VI

224 24 3
                                    


Qué maravilla son los momentos de shock, cuando parece que el mundo se detiene y luego debe recuperar el tiempo perdido a gran velocidad.




Pudo verlo a la perfección, a cámara lenta. El rostro alegre de Alfred, sus ojos azul brillantes iluminados con la luz de la luna, se ha quitado los anteojos para secarse las lágrimas, le estaba mirando, y el semblante del muchacho pasó del júbilo al horror absoluto.

Fue raro, le gustó. Ver detenidamente como esa sonrisa se iba perdiendo y se convertía en una expresión de temor, le gustó.

Acaso... ¿te dolería perderme?

—¡I-idiota! ¡¿QUÉ HACES?! —se escuchó la asustada voz de Alfred.

Todo lo demás, sucedió tan rápido.

Las piernas de Pedro le fallaron, sus pies patinaron en la piedra lisa, sintió su cuerpo caer hacia atrás, una sacudida violenta y en su brazo la sensación de una descarga eléctrica, como un latigazo.

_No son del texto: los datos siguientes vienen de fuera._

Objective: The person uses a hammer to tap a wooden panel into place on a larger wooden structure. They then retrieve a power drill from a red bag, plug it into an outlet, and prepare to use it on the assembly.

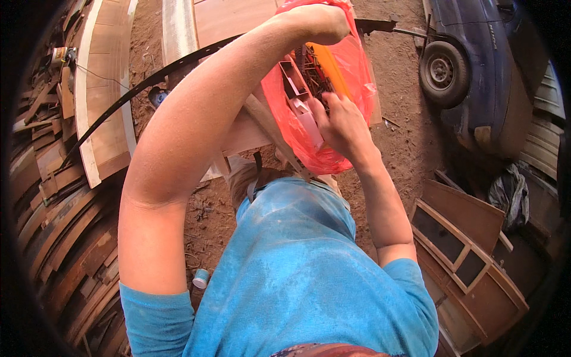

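Note:
A red plastic bag (357, 71) lies spread open on the boards in front of me. My left hand (326, 25) is closed at its far rim, back of the hand upward, with red plastic around the fingers. My right hand (344, 125) reaches into the bag from the near right, fingers curled. What it pinches, if anything, is hidden. Just left of its thumb is a pink and white box (308, 122). Further up the bag holds a dark open box (291, 77), a heap of small dark pieces like nails or screws (315, 74) and a yellow-orange object (331, 66).
A long thin black strip (148, 80) crosses the boards behind my left arm. Stacked wood planks (77, 238) fill the left side. A dark blue vehicle (470, 77) stands at the right, above wooden frames (458, 256). A small can (201, 278) lies on the dirt ground.

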Tool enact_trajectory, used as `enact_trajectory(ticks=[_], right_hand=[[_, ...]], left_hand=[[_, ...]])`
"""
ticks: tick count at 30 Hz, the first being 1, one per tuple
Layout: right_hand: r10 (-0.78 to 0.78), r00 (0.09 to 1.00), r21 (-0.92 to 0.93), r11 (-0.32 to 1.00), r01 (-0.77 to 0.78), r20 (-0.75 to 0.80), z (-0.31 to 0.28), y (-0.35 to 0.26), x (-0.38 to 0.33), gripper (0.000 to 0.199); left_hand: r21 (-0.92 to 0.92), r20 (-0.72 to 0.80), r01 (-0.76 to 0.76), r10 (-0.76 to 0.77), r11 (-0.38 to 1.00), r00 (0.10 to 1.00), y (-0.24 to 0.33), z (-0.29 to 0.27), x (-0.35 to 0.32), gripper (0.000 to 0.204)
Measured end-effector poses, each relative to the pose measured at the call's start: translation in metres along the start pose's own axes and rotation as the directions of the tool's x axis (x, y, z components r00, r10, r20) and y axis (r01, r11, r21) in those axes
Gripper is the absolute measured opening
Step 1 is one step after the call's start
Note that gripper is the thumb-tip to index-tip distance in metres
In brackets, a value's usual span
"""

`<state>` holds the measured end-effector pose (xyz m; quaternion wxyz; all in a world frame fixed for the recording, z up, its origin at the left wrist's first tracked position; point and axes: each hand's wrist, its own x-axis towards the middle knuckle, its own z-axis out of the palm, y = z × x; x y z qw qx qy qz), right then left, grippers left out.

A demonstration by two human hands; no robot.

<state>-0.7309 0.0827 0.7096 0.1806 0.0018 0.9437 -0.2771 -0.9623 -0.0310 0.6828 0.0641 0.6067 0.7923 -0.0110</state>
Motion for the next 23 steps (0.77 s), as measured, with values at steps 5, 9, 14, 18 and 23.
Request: enact_trajectory(ticks=[5,9,14,18,23], right_hand=[[-0.133,0.981,-0.047,0.991,0.128,-0.142,0.035,0.011,0.053,0.076],[0.148,0.984,0.293,0.949,-0.113,-0.098,0.040,0.011,0.073,0.094],[0.216,0.972,0.328,0.928,-0.176,-0.089,0.056,0.007,0.084,0.085],[0.126,0.992,0.277,0.954,-0.114,-0.027,0.043,-0.010,0.052,0.085],[0.102,0.962,0.171,0.983,-0.060,-0.252,0.073,-0.004,0.053,0.069]], left_hand=[[0.107,0.164,0.107,-0.124,0.988,0.979,0.035,-0.035,0.005,0.017],[0.091,0.230,0.138,-0.156,0.986,0.961,0.031,-0.022,-0.001,0.026],[-0.103,0.030,0.285,-0.284,0.953,0.958,0.029,-0.011,-0.018,0.021],[0.008,0.102,0.257,-0.257,0.966,0.961,0.019,-0.006,-0.020,0.025],[-0.171,0.154,0.398,-0.374,0.901,0.914,-0.011,0.037,-0.015,0.035]])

Cuando salió del shock, se dio cuenta que estaba firmemente atrapado entre los brazos de Alfred quien se había abalanzado hacia él, jalándole con fuerza e impidiendo así su caída. Había evitado una desgracia. Le salvó la vida.

Le dolía el trasero, pero evitó quejarse en ese momento, había caído sentado sobre la barandilla de piedra, con las piernas abiertas; Alfred se encontraba entre ellas, sus anteojos perdidos en algún lugar en el piso de la terraza, y le abrazaba apretándole hacia él. Las respiraciones agitadas, y los pechos pegados uno contra el otro, pudiendo sentir sus corazones acelerados.

Pedro esperó hasta tranquilizarse, que los latidos de su pecho disminuyeran, recuperar la compostura para no sentirse tan humillado por la torpeza de su arrebato, y poder zafarse del agarre de su acompañante. Pero tan pronto como su corazón recuperó su cadencia habitual, este nuevamente empezó a avivarse al sentir los peculiares movimientos del joven que lo tenía en sus brazos.

Sin ningún aviso, Alfred enterró su rostro en el hueco que se creaba entre el cuello y hombro de Pedro; posó su nariz detrás de la oreja del otro chico y aspiró suavemente.

—¿Qué estás haciendo? —preguntó consternado el moreno.

—Nada. —Su voz sonó profunda y grave, muy diferente a su timbre habitual.

Pedro pudo percatarse de las manos de Alfred metiéndose hábilmente en su saco, apretando y arañándole levemente su chaleco por la espalda. Era obvio que el chico quería sentir más plenamente su piel, parecía que estaba actuando más por instinto que a plena consciencia, y eso le puso nervioso.

—Suéltame.

—Te caerás —murmuró cerca de su oreja.

—Bájame, llévame adentro, por favor.

—No, estás ebrio. Necesitas aire fresco, aquí estamos bien.

Pedro intentó separarse, pero pronto reparó en la pesadez de sus extremidades, no podía levantar los brazos, mucho menos podría mantenerse de pie.

—Alfred...

—Estás ebrio —repitió. —Eres un tonto, podrías haber caído —riñó apretándole contra su cuerpo.

—No lo vuelvo a hacer —se excusó. Y su voz salió como la de un chiquillo que hubiese estado jugando bajo la lluvia y ahora sufría de fiebre a consecuencia.

Alfred exhaló aire -una pequeña risa nasal-, complacido por la respuesta. Su agarre se volvió más suave, y sus dedos ahora acariciaban juguetonamente la espalda del moreno por sobre la tela.